Следующую ночь я тоже почти не спал. Уже в который раз я убедился в своем малодушии. Из боязни быть обманутым я не решался поверить щедрым обещаниям надежды. Говорил себе, что появление Торпа — галлюцинация. Но неотразимая надежда брала верх. Шекспир станет моим, каким — ни в любви, ни в дружбе и даже в ненависти — он не стал ни для кого другого. До какой-то степени я сам стану Шекспиром. Нет, я не буду писать трагедий и запутанных сонетов, но я сумею вспомнить ту минуту, когда мне привиделись ведьмы, они же — богини судьбы, и другую, подарившую мне неисчерпаемые строки:

And shake the yoke of inauspicious stars

From this worldweary flesh[207].

Я буду вспоминать Энн Хэтуэй, как теперь вспоминаю ту женщину, уже в годах, которая много лет назад впервые познакомила меня с любовью в одной из любекских меблирашек. (Пытаюсь вспомнить ее лицо, но вижу только пожелтевшие обои и сочащийся в окно свет. Думаю, тот первый провал предопределил потом все остальные.)
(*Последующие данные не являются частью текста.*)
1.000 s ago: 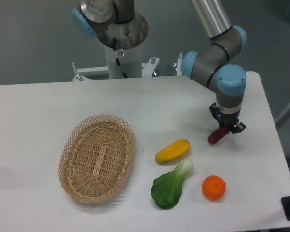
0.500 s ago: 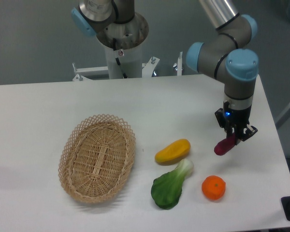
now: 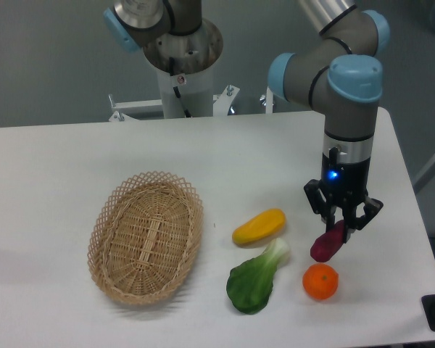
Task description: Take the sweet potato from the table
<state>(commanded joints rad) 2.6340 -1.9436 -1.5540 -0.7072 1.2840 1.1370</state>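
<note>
One arm reaches down over the right part of the table [image 3: 72,152], and its gripper [image 3: 342,224] is clamped on the upper end of the sweet potato [image 3: 328,243]. The dark purple-red tuber hangs tilted, its lower end pointing down and to the left, just above the orange [image 3: 320,281]; it looks lifted off the tabletop, though from this angle it is hard to be sure that its tip has no contact with the surface. A blue light glows on the wrist above the fingers.

The orange sits near the front edge, toward the front right corner. Just left of the tuber lies the yellow-orange fruit [image 3: 259,226], and in front of that a green leafy vegetable [image 3: 257,279] with a pale stem, its stem end almost touching the fruit. A woven wicker basket [image 3: 146,236] stands on the left half of the table, well apart from the produce.
</note>
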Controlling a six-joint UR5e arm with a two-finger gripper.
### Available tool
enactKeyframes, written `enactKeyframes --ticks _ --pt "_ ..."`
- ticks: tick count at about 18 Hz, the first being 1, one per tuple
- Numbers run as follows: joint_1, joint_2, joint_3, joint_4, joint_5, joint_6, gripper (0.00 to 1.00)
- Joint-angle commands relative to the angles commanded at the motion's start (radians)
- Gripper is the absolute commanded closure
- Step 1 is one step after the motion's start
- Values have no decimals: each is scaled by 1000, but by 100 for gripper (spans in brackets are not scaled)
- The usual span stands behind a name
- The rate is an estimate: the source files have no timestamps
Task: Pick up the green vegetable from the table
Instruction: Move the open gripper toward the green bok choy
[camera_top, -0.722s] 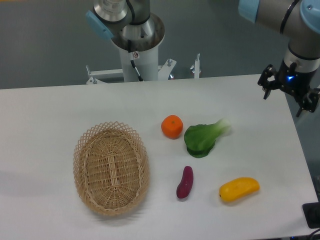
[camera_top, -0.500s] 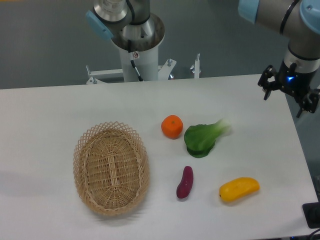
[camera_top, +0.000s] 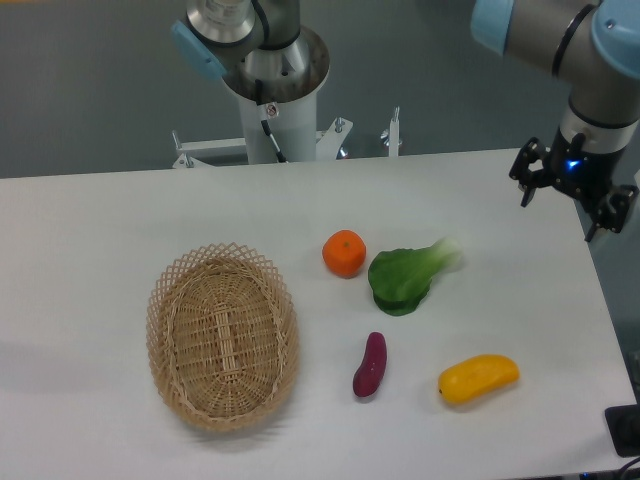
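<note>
The green vegetable (camera_top: 405, 277) lies on the white table (camera_top: 120, 220) right of centre, its dark leaves toward the front left and its pale stem pointing back right. My gripper (camera_top: 560, 208) hangs open and empty over the table's far right edge, well to the right of the vegetable and above table height. Its two dark fingers are spread apart, one (camera_top: 526, 180) at the left and one at the right.
An orange (camera_top: 344, 253) sits just left of the vegetable. A purple eggplant-like piece (camera_top: 370, 364) and a yellow mango-shaped piece (camera_top: 478, 378) lie in front of it. A wicker basket (camera_top: 222, 336) stands at the front left. The robot base (camera_top: 272, 90) stands behind the table.
My gripper has shifted slightly to the left over the right edge of the table. Everything on the table is where it was.
</note>
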Motion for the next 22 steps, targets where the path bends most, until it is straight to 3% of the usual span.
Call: enactKeyframes --ticks 5,11,14,17,21,22 --pt "-2 8 -138 138 2 17 0" --pt "9 8 -238 148 5 213 0" --pt "8 8 -253 145 2 226 0" --pt "2 6 -318 157 0 207 0" --pt "-2 -6 -417 356 -2 206 0" --pt "0 -5 -428 380 -5 206 0"
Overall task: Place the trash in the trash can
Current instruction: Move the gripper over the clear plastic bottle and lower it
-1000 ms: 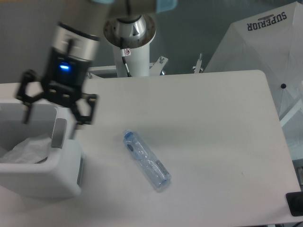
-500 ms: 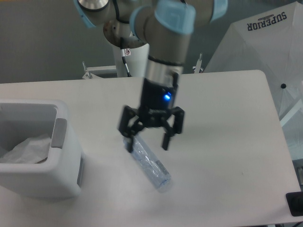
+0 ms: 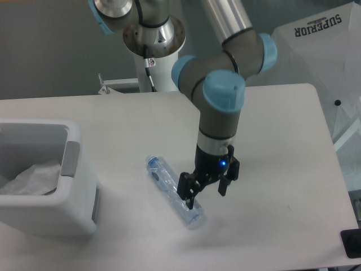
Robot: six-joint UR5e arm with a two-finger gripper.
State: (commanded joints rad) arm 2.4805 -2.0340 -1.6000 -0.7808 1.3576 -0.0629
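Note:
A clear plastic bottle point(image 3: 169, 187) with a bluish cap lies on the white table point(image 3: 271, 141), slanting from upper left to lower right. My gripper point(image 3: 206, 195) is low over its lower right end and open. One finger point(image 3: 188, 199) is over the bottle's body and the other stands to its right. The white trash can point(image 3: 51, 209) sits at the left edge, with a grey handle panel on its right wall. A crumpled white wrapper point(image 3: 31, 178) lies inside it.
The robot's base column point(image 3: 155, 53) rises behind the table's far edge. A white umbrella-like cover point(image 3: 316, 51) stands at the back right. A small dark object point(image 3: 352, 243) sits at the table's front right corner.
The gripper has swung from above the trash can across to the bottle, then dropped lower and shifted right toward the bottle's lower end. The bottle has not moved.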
Я думал, образы моей необыкновенной памяти будут прежде всего зрительными. И не угадал. Несколько дней спустя, бреясь перед зеркалом, я вдруг произнес несколько слов, которым сам удивился и которые, как подсказал мне коллега, были из чосеровской «Азбуки». Однажды вечером, выходя из Британского музея, я поймал себя на том, что насвистываю какой-то нехитрый мотив, которого никогда не слышал.

Думаю, читатель уже по этим первым откровениям памяти уловил ее главную черту: при всем блеске отдельных метафор, она была скорее слуховой, чем зрительной.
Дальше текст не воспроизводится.